Isolate every line in the data with the string "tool" and copy it.

---*---

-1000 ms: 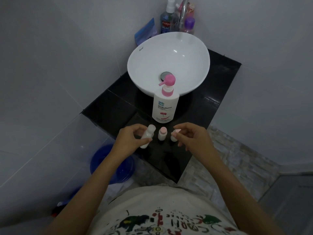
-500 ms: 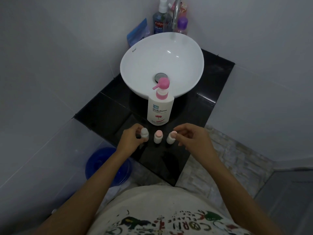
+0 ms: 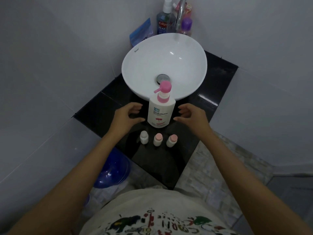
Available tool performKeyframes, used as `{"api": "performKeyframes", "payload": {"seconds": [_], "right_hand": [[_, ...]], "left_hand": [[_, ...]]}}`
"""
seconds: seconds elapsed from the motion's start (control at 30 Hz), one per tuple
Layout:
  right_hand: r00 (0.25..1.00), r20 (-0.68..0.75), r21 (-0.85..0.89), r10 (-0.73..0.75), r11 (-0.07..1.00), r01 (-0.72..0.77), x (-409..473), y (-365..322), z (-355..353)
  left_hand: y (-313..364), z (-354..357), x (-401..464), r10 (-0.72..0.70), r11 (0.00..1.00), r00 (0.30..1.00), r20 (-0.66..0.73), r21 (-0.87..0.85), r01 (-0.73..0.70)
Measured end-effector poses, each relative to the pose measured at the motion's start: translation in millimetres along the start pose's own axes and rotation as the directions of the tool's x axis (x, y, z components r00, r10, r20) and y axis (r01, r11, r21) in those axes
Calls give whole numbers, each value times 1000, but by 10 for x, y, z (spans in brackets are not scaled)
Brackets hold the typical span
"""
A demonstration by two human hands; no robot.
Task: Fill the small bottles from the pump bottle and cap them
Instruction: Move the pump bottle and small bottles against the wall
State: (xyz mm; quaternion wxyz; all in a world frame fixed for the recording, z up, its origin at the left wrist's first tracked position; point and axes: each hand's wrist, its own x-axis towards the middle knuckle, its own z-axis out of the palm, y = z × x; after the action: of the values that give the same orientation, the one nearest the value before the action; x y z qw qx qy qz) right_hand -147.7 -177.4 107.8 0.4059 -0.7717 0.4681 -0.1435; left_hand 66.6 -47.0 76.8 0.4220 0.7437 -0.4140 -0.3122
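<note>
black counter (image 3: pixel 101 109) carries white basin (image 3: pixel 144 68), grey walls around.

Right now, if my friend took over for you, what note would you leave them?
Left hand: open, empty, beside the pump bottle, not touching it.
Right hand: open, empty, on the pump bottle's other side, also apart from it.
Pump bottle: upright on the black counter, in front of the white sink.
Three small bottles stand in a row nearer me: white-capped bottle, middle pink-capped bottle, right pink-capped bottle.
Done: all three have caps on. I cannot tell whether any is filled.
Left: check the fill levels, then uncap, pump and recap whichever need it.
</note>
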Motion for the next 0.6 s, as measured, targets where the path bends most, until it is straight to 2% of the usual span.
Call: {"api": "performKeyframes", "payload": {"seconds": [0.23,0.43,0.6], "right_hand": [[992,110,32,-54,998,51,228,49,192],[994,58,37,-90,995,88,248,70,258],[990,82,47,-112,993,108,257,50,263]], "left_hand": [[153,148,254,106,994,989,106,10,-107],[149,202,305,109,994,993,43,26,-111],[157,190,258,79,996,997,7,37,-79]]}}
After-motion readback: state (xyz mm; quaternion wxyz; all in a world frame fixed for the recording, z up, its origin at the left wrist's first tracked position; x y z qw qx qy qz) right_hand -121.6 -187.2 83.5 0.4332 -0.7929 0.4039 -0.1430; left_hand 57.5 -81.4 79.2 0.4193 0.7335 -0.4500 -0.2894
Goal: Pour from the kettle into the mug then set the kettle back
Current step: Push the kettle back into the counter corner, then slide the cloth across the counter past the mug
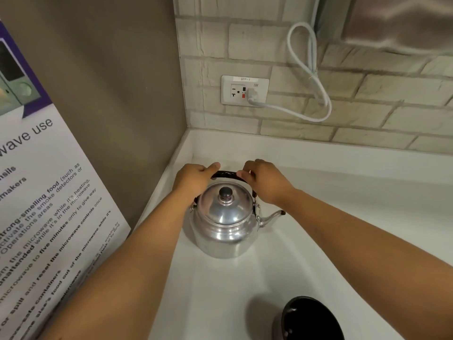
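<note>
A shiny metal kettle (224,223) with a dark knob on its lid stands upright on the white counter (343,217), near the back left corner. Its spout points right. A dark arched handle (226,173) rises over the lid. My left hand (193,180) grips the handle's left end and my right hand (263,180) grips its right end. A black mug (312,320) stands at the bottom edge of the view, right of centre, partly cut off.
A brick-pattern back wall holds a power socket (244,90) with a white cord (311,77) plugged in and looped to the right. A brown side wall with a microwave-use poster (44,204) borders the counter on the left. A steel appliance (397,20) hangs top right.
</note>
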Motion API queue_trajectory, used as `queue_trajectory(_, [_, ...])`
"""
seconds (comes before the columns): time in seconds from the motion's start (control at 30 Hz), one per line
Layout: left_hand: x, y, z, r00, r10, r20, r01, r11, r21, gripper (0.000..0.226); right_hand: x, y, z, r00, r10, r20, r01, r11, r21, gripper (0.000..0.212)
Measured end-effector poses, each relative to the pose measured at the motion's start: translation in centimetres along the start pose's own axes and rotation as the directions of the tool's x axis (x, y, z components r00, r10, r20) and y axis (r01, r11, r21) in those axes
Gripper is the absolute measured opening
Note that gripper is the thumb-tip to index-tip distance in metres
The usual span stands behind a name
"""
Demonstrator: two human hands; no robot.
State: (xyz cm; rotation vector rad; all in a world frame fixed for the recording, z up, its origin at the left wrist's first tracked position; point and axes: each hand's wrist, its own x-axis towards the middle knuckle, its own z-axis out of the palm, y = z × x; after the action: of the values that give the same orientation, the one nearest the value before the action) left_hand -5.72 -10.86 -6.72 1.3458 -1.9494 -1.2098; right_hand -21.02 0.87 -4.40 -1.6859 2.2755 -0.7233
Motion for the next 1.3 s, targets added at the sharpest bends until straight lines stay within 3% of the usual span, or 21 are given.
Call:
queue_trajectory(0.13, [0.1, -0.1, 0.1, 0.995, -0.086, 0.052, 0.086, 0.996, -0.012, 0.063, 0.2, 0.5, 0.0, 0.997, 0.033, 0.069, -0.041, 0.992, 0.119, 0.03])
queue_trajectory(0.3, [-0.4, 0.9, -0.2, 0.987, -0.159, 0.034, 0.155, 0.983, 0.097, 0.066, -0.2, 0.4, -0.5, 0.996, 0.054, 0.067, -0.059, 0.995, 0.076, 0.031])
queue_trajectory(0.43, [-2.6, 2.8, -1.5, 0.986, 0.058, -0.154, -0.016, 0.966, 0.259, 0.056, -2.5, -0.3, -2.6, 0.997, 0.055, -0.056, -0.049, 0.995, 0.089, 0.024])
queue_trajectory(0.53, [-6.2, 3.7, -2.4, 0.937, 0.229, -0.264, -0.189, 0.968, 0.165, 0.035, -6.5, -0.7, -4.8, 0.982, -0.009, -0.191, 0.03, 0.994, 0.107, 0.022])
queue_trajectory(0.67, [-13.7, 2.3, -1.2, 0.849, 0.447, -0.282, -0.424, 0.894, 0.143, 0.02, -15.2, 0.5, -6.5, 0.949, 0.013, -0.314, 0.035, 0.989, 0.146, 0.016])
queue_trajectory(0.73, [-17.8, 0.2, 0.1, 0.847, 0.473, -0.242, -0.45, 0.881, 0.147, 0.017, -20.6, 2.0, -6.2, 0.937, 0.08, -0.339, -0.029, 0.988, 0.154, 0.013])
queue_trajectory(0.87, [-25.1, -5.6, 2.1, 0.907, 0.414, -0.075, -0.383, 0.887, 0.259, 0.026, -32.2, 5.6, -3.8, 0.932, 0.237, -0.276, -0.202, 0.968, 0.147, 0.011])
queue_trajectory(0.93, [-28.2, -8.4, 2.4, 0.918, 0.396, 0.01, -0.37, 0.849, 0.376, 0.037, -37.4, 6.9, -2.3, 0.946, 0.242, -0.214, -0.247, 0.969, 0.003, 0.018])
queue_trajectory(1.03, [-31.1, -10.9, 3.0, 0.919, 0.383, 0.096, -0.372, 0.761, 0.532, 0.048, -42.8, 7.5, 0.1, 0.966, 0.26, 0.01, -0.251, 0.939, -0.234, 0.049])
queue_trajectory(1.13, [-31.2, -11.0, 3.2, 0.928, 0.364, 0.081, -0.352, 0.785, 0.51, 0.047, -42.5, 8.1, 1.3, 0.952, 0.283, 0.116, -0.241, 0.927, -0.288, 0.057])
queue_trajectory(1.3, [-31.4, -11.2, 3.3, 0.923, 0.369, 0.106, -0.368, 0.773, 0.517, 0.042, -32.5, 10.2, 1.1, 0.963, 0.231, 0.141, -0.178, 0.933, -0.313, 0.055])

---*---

• **Answer section**:
Available tool performKeyframes, used as `{"api": "performKeyframes", "payload": {"seconds": [_], "right_hand": [[_, ...]], "left_hand": [[_, ...]]}}`
Measured end-effector poses, each relative to the pose measured at the motion's start: translation in millimetres along the start pose's own axes and rotation as the directions of the tool's x axis (x, y, z components r00, r10, r20) and y axis (r01, r11, r21) in those axes
Measured end-effector poses, each relative to the pose measured at the motion's start: translation in centimetres along the start pose's own axes and rotation as the directions of the tool's x axis (x, y, z components r00, r10, r20) and y axis (r01, r11, r21) in those axes

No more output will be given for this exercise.